Apart from the pictures, the listing is to be returned exactly.

── Source material

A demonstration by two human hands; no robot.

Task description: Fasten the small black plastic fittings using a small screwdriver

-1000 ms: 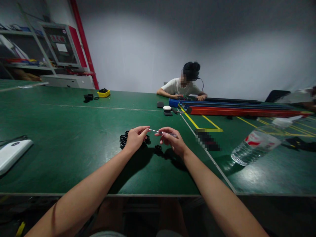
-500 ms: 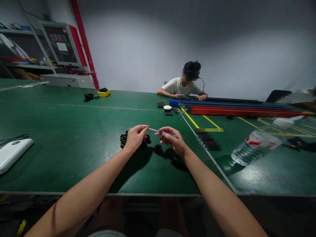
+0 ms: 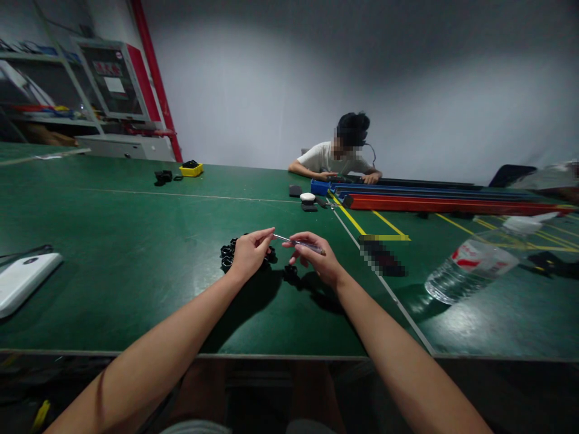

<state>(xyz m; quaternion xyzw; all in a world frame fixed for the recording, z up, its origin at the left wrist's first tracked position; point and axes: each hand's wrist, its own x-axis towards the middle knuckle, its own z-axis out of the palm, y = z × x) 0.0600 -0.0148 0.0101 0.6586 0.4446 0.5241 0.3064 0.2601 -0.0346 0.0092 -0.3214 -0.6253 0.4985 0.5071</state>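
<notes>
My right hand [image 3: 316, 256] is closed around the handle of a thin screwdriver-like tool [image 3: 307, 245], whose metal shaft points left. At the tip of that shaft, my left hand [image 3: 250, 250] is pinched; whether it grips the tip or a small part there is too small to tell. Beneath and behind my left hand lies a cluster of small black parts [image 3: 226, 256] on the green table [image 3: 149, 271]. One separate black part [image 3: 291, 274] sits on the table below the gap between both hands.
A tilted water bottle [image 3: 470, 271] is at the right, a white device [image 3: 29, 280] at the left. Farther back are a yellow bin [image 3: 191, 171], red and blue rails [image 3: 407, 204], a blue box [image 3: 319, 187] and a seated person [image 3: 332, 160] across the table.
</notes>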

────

= Response below =
A demonstration by two human hands; no robot.

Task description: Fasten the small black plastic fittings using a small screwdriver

-1000 ms: 
-500 ms: 
+0 ms: 

<state>(xyz m; quaternion xyzw; all in a world frame fixed for the recording, z up, its origin at the left wrist's first tracked position; point and axes: each hand's wrist, its own x-axis towards the middle knuckle, its own z-axis out of the palm, y = z × x) 0.0600 -0.0148 0.0101 0.6586 0.4446 0.5241 0.3064 0.2601 -0.0346 0.0092 -0.3214 -0.6253 0.4985 0.5071</state>
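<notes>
My right hand [image 3: 316, 256] is closed around the handle of a thin screwdriver-like tool [image 3: 307, 245], whose metal shaft points left. At the tip of that shaft, my left hand [image 3: 250, 250] is pinched; whether it grips the tip or a small part there is too small to tell. Beneath and behind my left hand lies a cluster of small black parts [image 3: 226, 256] on the green table [image 3: 149, 271]. One separate black part [image 3: 291, 274] sits on the table below the gap between both hands.
A tilted water bottle [image 3: 470, 271] is at the right, a white device [image 3: 29, 280] at the left. Farther back are a yellow bin [image 3: 191, 171], red and blue rails [image 3: 407, 204], a blue box [image 3: 319, 187] and a seated person [image 3: 332, 160] across the table.
</notes>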

With this, the output is complete.